- **How to complete this task**
Which lines of the entries below hold the word "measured"? Report each of them.

--

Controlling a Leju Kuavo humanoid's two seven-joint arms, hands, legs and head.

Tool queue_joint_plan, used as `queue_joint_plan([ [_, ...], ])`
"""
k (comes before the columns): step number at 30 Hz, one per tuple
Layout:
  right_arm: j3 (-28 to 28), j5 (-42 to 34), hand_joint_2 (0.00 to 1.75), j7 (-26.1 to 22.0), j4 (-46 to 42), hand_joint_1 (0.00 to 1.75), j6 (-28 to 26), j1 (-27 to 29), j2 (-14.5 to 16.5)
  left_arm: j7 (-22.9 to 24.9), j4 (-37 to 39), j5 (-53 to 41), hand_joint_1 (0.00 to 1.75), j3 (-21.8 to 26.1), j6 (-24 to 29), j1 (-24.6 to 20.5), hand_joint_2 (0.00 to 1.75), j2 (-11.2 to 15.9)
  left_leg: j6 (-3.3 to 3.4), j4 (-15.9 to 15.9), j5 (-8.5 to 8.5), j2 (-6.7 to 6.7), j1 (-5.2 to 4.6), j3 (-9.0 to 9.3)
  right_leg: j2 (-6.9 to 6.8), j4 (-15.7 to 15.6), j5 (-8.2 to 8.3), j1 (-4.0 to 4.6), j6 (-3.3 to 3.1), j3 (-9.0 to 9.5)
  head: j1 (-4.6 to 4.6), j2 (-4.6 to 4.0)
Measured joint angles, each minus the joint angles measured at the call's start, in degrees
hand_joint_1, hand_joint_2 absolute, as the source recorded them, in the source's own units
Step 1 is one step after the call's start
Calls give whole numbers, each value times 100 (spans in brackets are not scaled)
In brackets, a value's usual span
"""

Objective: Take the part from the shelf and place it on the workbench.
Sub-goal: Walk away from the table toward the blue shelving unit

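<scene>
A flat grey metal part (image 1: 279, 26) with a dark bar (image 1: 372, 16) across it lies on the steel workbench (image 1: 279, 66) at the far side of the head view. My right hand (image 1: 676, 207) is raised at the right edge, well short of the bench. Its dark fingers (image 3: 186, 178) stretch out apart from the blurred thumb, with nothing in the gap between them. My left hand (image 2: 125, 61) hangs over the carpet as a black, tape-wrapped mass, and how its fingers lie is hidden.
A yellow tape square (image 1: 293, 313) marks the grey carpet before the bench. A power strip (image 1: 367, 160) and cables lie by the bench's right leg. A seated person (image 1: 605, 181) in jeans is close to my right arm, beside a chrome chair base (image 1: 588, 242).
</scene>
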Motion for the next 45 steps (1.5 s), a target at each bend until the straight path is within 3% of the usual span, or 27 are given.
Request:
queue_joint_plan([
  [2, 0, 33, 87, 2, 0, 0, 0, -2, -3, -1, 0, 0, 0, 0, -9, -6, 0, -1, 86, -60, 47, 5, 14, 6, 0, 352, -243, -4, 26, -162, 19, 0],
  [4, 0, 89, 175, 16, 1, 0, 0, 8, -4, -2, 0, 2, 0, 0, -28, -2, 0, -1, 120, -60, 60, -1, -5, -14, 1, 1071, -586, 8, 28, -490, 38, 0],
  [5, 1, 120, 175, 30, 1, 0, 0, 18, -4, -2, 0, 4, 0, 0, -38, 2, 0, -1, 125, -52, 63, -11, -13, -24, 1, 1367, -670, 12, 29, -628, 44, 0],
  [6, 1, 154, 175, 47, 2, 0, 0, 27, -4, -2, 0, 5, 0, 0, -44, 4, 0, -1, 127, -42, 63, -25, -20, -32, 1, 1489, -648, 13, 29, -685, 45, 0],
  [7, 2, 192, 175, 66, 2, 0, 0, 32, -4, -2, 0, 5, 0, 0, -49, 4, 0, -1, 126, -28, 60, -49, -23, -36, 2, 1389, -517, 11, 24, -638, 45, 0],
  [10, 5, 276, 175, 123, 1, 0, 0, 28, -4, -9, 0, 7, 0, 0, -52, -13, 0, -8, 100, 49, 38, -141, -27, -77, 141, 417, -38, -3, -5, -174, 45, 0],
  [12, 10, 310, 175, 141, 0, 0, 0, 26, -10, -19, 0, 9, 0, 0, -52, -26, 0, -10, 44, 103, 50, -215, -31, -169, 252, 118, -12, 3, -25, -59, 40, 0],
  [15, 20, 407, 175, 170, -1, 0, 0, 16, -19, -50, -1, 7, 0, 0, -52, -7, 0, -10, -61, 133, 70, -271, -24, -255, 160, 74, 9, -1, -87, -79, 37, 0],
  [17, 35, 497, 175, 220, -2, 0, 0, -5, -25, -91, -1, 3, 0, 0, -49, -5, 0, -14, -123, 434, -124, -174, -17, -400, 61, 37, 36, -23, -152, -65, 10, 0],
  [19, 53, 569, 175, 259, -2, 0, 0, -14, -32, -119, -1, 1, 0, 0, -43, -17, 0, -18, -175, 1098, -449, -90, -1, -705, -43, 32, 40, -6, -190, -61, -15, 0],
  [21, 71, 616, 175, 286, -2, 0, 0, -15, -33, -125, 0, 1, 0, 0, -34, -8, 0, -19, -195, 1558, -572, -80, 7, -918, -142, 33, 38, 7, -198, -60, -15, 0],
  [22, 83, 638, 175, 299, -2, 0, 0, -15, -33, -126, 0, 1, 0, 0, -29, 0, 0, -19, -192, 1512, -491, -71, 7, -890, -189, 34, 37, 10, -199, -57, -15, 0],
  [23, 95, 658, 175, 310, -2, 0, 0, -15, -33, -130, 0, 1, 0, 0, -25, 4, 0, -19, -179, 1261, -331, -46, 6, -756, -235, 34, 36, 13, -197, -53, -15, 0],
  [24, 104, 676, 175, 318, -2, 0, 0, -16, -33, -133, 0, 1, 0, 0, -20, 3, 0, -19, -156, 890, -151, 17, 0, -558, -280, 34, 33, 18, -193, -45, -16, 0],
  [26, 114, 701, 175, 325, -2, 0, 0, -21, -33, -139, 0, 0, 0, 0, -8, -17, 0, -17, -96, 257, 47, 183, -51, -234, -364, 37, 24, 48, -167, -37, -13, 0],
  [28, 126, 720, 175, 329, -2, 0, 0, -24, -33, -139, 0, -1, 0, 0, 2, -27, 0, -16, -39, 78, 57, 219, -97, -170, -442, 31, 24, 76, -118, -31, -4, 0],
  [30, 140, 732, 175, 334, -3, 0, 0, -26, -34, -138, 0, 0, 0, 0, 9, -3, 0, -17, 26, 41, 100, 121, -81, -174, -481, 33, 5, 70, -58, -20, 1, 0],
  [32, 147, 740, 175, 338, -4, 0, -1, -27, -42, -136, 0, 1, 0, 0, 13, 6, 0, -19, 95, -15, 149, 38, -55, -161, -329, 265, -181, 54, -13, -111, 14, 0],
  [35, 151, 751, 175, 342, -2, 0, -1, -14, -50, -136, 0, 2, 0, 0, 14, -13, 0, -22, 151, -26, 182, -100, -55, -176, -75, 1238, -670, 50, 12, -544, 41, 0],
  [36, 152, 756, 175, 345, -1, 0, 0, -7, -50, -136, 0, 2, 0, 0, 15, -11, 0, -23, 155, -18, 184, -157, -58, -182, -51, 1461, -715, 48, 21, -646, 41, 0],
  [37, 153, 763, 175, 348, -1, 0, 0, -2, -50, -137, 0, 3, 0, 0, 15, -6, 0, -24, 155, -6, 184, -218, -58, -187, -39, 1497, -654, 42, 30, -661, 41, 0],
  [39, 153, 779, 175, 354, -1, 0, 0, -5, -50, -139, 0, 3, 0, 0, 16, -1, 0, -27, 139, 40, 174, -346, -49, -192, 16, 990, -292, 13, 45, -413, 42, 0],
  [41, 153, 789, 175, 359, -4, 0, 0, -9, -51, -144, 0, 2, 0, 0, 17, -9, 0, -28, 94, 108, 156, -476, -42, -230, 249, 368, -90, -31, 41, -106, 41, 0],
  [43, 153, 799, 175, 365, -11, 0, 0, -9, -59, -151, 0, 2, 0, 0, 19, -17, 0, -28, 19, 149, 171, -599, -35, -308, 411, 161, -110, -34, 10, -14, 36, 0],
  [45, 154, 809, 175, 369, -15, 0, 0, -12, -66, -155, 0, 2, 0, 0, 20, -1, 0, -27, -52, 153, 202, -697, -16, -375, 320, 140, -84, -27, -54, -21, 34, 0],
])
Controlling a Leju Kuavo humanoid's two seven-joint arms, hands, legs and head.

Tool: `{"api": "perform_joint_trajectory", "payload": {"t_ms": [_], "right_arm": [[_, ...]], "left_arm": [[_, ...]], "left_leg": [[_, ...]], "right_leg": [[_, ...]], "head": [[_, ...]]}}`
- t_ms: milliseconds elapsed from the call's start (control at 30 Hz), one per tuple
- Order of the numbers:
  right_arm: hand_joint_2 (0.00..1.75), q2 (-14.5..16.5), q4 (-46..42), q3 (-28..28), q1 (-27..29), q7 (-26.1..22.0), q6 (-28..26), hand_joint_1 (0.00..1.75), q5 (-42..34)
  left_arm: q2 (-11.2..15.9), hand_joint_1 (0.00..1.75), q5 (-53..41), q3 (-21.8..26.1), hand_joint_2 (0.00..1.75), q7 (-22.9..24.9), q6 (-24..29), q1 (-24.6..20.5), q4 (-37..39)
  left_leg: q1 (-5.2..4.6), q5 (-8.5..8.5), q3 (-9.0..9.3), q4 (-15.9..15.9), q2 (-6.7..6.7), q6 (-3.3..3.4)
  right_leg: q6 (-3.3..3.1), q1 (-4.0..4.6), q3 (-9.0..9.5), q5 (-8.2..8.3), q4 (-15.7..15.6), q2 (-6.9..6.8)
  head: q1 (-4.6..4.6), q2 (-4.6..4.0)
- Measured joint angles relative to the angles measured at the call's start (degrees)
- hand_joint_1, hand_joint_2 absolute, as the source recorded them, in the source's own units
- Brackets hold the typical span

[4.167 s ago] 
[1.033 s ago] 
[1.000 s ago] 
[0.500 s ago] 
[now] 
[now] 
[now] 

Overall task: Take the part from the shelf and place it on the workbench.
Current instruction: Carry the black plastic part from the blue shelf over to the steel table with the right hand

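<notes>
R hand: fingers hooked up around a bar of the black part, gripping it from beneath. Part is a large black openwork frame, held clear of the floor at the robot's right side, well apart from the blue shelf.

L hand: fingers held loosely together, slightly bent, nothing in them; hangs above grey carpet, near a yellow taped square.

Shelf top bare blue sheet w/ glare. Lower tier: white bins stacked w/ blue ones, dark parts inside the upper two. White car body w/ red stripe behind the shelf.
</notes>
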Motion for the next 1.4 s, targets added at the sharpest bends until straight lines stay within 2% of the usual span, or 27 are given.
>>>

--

- **Output of the task**
Measured joint angles, each minus the joint angles measured at the call's start, in degrees
- Measured joint angles relative to the angles measured at the call's start (degrees)

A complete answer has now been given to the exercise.